Dans tous les cas et quelle que soit la conduite addictive, la première chose à faire est de consulter, rappellent les professionnels de la santé. Médecin généraliste, addictologue ou psychothérapeute, c’est en discutant, à distance ou en présentiel, que l’on peut constater une éventuelle surconsommation. “Quand ça ne va pas, il faut faire appel à un thérapeute. C’est en discutant que l’on est amené à prendre conscience qu’il y a peut-être un problème, explique Fanny Jacq.

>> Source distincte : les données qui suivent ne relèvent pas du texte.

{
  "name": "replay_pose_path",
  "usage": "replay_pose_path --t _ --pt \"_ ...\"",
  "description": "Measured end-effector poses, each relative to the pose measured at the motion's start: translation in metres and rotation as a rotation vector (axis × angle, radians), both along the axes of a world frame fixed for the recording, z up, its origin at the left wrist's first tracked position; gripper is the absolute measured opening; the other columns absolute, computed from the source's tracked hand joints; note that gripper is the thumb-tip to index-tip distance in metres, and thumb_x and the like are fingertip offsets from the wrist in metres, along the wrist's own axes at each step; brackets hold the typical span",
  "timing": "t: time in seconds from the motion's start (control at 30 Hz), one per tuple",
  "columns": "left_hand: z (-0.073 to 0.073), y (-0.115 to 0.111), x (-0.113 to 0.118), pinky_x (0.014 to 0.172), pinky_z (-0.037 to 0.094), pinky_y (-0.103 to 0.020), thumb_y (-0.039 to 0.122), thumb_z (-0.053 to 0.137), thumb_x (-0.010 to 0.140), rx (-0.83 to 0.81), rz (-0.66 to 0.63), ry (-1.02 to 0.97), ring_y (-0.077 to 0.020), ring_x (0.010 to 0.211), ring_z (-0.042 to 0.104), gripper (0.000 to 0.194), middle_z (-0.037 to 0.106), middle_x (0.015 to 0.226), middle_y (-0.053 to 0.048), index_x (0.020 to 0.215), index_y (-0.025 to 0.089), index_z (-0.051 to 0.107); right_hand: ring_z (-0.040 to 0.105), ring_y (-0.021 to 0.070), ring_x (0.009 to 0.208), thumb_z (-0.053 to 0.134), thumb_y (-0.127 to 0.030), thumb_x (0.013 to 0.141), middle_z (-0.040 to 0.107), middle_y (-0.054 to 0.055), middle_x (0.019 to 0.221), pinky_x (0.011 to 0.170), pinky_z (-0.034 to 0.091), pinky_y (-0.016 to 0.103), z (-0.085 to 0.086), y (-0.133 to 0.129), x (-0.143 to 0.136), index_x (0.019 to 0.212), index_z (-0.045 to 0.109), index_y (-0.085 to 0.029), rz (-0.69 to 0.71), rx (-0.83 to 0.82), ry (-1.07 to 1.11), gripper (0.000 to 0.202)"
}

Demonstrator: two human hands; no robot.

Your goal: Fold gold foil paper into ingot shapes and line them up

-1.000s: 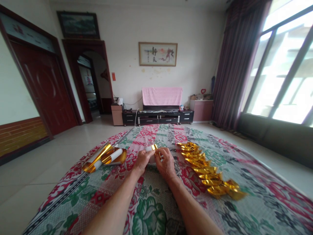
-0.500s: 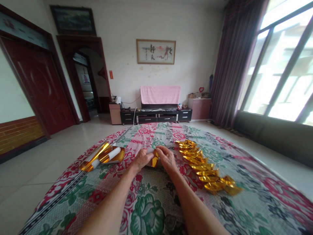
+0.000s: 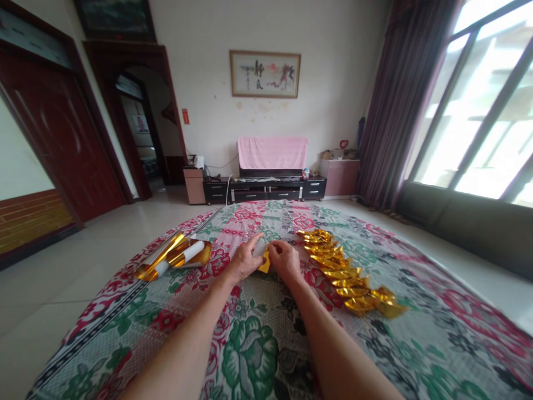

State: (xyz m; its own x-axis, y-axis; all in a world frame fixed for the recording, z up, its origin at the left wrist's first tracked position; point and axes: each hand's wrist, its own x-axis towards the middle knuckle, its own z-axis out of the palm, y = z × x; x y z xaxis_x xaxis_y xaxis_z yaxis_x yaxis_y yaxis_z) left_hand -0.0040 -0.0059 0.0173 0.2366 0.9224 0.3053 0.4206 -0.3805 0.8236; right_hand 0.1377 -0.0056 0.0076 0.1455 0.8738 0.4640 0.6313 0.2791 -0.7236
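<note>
Over the flowered cloth (image 3: 250, 344), the gold-and-white piece (image 3: 259, 248) now shows more white, fingers of the left hand (image 3: 244, 260) gripping it, those of the right hand (image 3: 285, 260) pinching its edge, so shaping seems unfinished.

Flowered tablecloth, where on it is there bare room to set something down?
The flowered tablecloth lies bare right of the folded gold foil pieces, nearside of the curled gold-and-white sheets, and along the far edge facing the black TV stand. It's crowded mid-table, where the left hand and right hand hold a gold-and-white piece.
</note>
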Motion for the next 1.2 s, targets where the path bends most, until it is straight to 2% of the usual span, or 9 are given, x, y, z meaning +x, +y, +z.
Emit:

Les proches, appui décisif, mais pas suffisant

Si le rôle du thérapeute est primordial, les proches peuvent aussi être un vrai soutien. Car si le confinement rend plus difficile la détection des conduites addictives dans le milieu professionnel, le fait de rester chez soi peut aider un proche – qui voit son conjoint ou son colocataire au quotidien, du matin au soir –  à prendre conscience d’un comportement addictif. “Je conseille de tenir un carnet et d’y noter ce que l’on consomme, comme le nombre de verres ou de cigarettes. Déjà parce que l’on se rend compte que l’on a tendance sous-estimer la réalité, mais aussi parce que l’on peut le faire à plusieurs, et prendre des décisions, comme un challenge“, conseille Fanny Jacq.

Dans la vie quotidienne, les règles peuvent être très simples à appliquer : maintenir une bonne hygiène de vie, manger et se coucher à heure fixe, ne pas considérer qu’apéritif veut systématiquement dire alcool, en privilégiant les jus de fruits par exemple. Autrement dit, conserver ses habitudes de vie, si celles-ci étaient les bonnes, que l’on avait l’habitude de suivre. “Il faut se poser la question : ferais-je ceci dans ma vie en temps normal ?“, poursuit le médecin. Autre bon réflexe à adopter lorsque l’on fait ses courses : limiter les achats liés à l’alcool, voire les supprimer, pour réduire les tentations. Et pour palier l’ennui, l’occupation est le maître-mot. Lecture, jeux en ligne ou activités artistiques, “il faut être proactif“, conseille Fanny Jacq.

Mais si les proches peuvent être d’une grande aide, “la seule solution passe par soi”, conclut François, membre de l’association Al-Anon/Alateen Groupes Familiaux, une association qui s’adresse aux membres de la famille et aux amis et aux proches d’alcooliques qui souffrent de la maladie de ces derniers – qu’ils boivent encore ou non. “C’est un long cheminement, qui prend du temps“, insiste-t-il.